### Problem
Report each line of the entries below that includes "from".

(Stored records)

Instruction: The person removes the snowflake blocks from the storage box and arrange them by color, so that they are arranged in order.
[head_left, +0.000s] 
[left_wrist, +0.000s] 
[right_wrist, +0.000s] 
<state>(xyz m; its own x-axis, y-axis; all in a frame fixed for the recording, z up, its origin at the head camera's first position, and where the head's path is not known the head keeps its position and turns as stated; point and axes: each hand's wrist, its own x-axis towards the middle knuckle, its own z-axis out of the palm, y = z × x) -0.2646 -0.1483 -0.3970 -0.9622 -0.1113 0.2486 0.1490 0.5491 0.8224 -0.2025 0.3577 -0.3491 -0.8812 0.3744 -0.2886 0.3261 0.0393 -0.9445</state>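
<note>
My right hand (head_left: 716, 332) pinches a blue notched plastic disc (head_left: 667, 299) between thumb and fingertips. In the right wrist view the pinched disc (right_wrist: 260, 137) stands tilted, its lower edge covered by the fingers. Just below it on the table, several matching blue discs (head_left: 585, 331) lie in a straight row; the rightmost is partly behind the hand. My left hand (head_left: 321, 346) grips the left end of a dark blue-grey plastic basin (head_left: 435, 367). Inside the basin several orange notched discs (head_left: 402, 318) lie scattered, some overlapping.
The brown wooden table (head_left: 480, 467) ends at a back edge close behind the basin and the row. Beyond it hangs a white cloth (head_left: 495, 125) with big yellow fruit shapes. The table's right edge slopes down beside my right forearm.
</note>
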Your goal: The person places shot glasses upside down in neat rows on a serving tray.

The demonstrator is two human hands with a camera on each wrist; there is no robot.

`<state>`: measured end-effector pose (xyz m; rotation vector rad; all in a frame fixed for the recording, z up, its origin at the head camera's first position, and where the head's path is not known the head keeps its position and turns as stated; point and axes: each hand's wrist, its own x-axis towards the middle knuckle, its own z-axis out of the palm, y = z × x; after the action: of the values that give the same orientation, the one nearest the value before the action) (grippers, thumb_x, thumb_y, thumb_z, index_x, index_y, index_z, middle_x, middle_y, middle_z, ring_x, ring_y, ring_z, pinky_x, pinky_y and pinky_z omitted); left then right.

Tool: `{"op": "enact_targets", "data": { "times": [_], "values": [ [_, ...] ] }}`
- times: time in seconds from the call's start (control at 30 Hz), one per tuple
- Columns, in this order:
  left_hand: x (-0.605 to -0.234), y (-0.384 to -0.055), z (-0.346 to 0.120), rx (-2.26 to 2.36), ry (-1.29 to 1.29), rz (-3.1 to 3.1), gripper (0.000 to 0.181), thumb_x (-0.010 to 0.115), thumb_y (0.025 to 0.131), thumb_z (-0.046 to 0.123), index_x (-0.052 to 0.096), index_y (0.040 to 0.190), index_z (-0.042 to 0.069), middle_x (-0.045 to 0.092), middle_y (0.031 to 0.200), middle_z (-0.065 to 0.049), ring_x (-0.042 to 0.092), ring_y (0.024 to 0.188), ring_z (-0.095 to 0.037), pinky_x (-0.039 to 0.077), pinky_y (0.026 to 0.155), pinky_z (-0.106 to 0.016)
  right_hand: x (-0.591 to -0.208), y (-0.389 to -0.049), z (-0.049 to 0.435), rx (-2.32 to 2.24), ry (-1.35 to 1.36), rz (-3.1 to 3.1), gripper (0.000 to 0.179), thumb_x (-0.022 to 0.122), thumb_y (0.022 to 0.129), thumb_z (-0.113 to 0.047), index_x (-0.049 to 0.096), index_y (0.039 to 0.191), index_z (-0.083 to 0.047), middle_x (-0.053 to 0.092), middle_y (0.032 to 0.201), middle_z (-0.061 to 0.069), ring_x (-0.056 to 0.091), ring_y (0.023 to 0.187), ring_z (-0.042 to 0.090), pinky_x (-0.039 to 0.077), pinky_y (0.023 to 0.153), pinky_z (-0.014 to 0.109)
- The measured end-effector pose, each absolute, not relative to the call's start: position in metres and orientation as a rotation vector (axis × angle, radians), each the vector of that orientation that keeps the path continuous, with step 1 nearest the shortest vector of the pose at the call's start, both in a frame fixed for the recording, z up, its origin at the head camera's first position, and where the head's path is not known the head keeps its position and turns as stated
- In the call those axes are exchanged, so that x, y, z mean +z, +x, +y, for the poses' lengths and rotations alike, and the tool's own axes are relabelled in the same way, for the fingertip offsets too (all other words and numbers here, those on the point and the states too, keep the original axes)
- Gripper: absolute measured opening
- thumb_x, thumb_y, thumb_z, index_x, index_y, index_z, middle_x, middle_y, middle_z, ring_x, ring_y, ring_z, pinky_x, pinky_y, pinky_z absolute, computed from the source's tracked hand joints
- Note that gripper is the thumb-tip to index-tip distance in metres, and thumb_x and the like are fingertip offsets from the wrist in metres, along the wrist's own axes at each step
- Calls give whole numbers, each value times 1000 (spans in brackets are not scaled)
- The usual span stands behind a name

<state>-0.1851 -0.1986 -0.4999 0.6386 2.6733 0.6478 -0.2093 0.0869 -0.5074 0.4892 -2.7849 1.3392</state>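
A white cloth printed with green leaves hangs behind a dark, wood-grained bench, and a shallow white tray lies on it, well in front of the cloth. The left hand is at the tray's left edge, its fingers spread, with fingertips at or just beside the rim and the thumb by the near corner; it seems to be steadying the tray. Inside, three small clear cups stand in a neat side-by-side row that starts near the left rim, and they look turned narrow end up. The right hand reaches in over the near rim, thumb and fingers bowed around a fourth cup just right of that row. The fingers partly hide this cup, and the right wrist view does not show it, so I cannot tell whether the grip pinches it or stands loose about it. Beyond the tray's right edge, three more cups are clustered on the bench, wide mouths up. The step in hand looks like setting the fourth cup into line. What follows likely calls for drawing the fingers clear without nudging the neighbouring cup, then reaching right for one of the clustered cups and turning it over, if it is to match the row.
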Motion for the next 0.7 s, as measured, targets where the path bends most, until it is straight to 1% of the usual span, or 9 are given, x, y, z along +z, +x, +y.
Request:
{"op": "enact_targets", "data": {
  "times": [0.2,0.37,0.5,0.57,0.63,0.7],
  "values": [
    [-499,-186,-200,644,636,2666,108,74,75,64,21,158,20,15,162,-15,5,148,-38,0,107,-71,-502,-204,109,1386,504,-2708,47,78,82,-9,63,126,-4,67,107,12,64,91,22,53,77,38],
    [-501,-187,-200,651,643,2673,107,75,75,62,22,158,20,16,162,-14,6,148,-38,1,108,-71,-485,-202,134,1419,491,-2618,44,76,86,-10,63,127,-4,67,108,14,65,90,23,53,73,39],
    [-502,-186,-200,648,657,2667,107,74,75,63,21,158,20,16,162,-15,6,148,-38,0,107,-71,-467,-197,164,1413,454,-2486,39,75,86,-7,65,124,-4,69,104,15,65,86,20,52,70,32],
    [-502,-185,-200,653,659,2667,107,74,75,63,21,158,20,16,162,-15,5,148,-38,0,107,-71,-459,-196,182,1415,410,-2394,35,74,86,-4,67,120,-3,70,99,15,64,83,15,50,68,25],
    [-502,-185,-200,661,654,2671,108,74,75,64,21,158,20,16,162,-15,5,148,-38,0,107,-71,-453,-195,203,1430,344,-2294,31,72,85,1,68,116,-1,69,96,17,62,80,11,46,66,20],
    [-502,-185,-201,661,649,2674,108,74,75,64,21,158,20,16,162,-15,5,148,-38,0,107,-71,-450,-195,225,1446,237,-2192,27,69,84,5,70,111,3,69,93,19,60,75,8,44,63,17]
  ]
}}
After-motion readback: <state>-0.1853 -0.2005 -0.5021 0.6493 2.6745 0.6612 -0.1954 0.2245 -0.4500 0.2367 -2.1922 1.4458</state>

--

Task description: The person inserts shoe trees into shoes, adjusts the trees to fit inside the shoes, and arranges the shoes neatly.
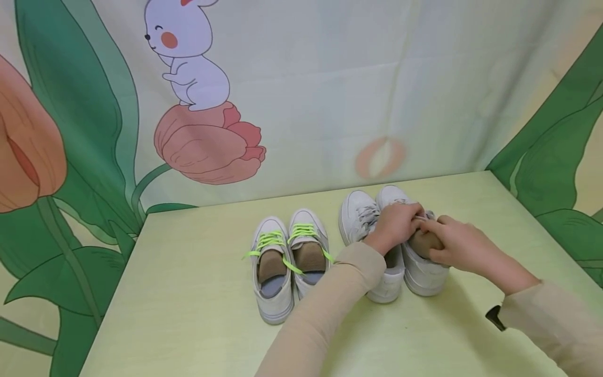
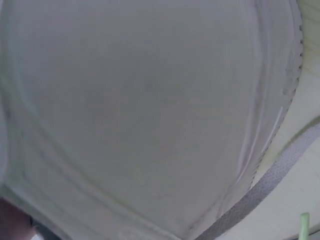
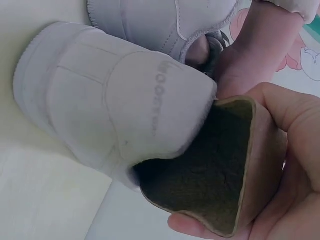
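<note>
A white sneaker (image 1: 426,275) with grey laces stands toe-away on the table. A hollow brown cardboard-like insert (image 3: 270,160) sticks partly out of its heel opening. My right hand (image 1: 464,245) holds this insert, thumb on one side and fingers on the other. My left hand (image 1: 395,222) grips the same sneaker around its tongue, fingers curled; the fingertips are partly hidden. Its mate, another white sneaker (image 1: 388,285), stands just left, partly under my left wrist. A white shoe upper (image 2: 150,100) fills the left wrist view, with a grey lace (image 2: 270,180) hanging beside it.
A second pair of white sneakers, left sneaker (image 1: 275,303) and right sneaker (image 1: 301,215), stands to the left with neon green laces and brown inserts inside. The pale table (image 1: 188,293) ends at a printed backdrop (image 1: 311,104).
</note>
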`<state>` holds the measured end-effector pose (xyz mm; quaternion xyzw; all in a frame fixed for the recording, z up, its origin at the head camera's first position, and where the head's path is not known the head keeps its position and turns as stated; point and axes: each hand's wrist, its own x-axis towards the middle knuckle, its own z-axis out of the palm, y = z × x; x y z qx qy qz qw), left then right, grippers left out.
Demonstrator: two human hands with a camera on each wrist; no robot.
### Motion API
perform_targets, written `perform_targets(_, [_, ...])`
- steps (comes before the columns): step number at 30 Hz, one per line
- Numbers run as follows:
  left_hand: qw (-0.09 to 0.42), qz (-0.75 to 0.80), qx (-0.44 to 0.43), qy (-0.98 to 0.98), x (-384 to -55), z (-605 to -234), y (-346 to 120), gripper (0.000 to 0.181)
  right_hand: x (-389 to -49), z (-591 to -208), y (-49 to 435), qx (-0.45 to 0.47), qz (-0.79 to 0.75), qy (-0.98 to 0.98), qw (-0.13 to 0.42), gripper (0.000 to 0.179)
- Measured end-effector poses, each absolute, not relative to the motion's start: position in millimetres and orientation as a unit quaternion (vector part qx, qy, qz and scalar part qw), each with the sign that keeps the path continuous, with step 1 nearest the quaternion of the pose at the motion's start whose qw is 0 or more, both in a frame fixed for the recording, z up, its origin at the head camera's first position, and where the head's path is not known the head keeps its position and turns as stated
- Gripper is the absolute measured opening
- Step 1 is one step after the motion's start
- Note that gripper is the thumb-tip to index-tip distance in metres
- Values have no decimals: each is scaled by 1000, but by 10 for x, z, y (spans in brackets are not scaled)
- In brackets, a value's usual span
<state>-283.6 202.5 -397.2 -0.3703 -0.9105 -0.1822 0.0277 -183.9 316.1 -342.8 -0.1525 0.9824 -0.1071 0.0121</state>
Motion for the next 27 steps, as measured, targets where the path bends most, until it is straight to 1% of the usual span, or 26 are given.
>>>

### Final answer
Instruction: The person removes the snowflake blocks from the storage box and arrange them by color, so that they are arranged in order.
- times: time in seconds from the call's start (control at 30 Hz), one per tuple
- thumb_x, thumb_y, thumb_z, index_x, index_y, index_z, middle_x, middle_y, middle_z, ring_x, ring_y, ring_z, pinky_x, pinky_y, pinky_z absolute, computed from the source's tracked hand joints
- Note that gripper is the thumb-tip to index-tip distance in metres, and thumb_x and the like are fingertip offsets from the wrist in metres, along the wrist's own axes at each step

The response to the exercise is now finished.